[Required action]
Your answer must consist of exactly the lines below, starting with the line with "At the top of" and going on through the line with "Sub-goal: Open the", and nothing else.

[Supplied material]
————

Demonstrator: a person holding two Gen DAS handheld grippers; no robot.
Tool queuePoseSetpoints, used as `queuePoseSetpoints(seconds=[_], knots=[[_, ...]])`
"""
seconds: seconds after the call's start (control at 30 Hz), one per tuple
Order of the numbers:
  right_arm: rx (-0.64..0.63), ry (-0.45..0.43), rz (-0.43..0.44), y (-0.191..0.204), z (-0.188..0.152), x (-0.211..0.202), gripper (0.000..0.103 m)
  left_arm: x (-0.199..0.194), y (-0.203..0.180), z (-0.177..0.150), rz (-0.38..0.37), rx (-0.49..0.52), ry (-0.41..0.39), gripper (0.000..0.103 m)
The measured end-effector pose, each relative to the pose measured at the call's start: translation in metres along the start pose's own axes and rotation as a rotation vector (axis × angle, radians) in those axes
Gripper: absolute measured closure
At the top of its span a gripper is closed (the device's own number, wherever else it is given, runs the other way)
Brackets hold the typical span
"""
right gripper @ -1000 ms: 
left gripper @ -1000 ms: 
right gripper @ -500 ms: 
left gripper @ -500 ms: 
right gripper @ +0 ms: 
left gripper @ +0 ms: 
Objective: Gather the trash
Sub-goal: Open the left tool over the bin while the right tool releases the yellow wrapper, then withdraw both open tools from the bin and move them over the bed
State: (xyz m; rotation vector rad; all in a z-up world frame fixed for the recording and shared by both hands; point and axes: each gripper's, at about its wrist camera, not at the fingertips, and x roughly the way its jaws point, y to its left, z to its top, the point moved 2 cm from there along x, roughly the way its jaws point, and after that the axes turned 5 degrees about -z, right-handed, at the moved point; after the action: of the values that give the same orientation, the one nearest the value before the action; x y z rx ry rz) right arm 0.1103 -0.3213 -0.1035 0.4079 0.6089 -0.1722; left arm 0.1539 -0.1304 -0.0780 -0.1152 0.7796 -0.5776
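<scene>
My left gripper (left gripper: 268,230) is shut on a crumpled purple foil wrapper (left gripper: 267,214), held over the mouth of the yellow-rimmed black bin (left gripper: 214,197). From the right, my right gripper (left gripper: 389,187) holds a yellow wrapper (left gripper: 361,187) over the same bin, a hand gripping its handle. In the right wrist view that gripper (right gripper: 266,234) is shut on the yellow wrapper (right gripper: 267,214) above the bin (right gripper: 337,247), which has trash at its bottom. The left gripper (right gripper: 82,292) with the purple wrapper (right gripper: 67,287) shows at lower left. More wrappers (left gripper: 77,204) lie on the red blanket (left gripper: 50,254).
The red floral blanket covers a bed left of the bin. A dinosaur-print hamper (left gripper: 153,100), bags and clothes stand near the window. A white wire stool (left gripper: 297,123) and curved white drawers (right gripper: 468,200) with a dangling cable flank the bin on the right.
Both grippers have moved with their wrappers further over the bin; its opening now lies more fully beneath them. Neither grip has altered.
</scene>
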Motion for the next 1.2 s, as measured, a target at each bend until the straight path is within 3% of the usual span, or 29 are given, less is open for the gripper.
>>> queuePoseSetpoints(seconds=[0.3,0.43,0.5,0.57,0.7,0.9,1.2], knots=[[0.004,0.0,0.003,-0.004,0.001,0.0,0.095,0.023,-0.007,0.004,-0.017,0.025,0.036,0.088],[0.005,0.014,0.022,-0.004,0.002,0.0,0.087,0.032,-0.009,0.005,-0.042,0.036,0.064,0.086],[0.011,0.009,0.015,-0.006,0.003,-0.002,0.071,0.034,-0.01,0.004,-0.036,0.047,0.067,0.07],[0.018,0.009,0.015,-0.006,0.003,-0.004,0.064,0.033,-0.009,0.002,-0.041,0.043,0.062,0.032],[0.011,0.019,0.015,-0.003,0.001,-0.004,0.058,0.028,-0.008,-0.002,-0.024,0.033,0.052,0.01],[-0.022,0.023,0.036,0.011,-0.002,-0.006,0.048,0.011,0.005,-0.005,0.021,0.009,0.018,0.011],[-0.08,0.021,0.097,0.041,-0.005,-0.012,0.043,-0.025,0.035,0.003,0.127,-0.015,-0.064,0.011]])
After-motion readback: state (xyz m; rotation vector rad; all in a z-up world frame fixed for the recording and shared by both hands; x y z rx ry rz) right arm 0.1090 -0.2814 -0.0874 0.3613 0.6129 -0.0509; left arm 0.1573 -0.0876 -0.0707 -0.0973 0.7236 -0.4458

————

[Written answer]
At the top of its span a gripper is closed (the device's own number, wherever else it is given, runs the other way)
Brackets hold the typical span
"""
right gripper @ -1000 ms: 
left gripper @ -1000 ms: 
right gripper @ -500 ms: 
left gripper @ -500 ms: 
right gripper @ +0 ms: 
left gripper @ +0 ms: 
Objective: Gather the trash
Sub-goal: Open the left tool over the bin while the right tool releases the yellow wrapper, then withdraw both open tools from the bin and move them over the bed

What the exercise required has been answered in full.